Series: Verity Fassbinder #1
Published by: Hachette Australia
ISBN 13: 9781784294021
Published: July 2016
Format reviewed: eVersion from NetGalley
Site: Author Site
Goodreads: Book Page
Stars: Five out of Five
Vigil by Angela Slatter is the first in the Verity Fassbinder series – currently a trilogy with Corpselight coming in 2017, and the currently titled Restoration in 2018. For those who have read the anthology Sprawl (from Twelfth Planet Press), Angela’s piece in that – ‘Brisneyland by Night’ showcases the same characters we come to love in Vigil (or already loved in Sprawl if you’ve happened to read that, which I really must do sometime this year).
Verity Fassbinder is a half-breed. Her mother was Normal but her father was ‘Weyrd’, and as she gained certain abilities through her fathers side, it allows her to walk through both worlds, more or less welcome. Set in Brisbane, Australia, Verity works for her ex-boyfriend where she receives a decent retainer if she does the odd job here or there, mostly keeping the Weyrd side of things in line so they don’t all attract the wrong type of attention. She even has a chauffeur, mostly because a previous job (which I think we see in Sprawl) has left her with a limp and not insignificant pain when she was hurt in the line of duty.

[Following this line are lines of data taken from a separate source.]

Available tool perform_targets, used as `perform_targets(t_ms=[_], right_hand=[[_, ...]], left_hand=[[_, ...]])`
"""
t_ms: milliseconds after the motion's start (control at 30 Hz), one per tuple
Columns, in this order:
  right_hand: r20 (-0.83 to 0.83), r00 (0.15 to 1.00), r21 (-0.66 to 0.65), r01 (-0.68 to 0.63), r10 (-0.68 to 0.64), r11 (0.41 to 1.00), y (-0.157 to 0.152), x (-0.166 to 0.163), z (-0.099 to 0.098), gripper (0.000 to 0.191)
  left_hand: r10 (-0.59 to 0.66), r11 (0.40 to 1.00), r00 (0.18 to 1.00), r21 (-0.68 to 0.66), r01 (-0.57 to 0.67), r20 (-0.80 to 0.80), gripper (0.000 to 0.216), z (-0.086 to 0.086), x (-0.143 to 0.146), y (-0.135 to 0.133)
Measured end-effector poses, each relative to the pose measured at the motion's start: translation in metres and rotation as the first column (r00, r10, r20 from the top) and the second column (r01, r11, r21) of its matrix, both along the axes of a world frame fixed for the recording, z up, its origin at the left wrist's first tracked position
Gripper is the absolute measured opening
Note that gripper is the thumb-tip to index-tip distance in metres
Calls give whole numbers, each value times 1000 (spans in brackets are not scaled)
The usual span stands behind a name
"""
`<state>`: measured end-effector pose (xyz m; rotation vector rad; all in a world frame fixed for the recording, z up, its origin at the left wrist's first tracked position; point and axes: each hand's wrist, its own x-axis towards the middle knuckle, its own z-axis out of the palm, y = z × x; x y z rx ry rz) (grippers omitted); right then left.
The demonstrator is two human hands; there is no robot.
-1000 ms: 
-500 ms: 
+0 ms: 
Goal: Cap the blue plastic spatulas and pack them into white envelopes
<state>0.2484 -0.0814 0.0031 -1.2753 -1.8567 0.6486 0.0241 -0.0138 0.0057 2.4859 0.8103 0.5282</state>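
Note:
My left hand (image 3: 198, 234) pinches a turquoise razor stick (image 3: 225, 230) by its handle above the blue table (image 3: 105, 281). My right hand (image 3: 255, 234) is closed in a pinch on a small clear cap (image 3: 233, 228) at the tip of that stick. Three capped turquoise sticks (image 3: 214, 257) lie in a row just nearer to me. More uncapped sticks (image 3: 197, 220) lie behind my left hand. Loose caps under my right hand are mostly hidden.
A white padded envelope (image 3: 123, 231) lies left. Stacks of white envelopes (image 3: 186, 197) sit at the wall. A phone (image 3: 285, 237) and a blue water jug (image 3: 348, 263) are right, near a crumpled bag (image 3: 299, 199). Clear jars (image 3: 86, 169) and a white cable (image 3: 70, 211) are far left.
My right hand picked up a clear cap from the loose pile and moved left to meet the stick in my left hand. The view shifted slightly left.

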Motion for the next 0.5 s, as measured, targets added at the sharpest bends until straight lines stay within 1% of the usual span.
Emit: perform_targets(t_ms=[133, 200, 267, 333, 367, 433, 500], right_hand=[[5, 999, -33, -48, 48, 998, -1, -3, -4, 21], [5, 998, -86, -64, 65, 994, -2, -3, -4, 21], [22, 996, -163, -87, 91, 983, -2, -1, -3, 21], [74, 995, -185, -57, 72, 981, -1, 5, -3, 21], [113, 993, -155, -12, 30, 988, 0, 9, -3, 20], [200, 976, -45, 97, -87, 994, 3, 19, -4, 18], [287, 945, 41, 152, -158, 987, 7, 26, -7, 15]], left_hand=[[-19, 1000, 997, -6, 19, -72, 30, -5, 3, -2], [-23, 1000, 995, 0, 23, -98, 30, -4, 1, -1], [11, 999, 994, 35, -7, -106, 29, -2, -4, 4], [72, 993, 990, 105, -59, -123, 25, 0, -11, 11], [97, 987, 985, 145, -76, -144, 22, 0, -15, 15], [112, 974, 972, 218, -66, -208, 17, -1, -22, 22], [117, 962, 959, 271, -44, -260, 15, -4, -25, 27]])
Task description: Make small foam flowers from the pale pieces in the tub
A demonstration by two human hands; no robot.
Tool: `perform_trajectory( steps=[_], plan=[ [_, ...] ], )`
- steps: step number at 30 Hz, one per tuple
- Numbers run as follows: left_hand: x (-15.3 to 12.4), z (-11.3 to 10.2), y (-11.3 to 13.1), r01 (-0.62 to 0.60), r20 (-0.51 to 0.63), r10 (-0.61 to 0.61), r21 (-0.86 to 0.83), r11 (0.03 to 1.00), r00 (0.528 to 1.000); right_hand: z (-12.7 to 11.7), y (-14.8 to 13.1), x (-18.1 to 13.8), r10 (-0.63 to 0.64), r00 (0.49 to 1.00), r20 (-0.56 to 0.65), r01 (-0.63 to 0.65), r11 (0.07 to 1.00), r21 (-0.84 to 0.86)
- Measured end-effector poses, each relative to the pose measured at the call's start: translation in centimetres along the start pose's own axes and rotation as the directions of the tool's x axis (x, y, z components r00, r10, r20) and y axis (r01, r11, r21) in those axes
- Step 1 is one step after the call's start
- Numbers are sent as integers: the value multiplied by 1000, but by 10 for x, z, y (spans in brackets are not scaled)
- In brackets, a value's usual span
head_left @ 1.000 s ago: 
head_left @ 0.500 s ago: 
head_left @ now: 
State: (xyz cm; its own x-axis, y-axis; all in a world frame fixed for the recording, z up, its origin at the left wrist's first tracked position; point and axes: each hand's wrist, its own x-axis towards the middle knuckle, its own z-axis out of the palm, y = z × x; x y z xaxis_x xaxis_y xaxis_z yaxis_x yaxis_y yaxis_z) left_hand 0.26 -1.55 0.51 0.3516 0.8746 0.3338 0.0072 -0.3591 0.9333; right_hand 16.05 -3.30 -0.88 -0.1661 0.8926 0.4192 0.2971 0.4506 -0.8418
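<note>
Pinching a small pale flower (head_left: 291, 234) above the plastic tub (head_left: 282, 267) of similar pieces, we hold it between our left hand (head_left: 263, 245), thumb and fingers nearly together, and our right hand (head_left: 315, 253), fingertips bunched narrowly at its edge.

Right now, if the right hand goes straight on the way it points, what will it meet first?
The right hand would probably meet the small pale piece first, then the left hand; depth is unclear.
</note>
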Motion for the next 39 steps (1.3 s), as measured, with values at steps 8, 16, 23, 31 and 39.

Everything is almost normal until it’s certainly not so – Verity is about to attend the birthday party of the kid next door (daughter to a single mum, who Verity really cares about), a kid she absolutely dotes upon, when her services are required. Children are going missing, and then beyond that, Sirens are being killed, and beyond that… there’s a big bad monster appearing here and there through Brisbane city. Although Verity almost wants to try and have a normal life for once – date someone normal, enjoy normal human friendships… things soon hit too close to home, and through a huge sense of decency and the need to fight for those who can’t always protect themselves, Verity steps up to challenge after challenge after challenge.
What’s strong about this novel is its sense of place. This novel is utterly Australian (in the best of ways), and it has such a sense of Brisbane along with it. It pokes fun at the city in a way only someone from the region can (and only as such a person is allowed to – someone from say, Sydney, can’t do this), about the floods, about the lack of anywhere decent to eat after a certain hour, and so on.
What’s also strong about this novel is Verity – apart from her need and selfless need to protect those around her, is the fact she’s kind, and deeply tries to make things right with those around her. She apologises when she knows she needs to, she fights and tells herself to keep on fighting even when that’s the hardest thing in the world, simply because she knows those around her need her to. She’s a decent and strong female lead, and I can’t wait to see more of her.
I also really hope that the caramel marshmallow log is real.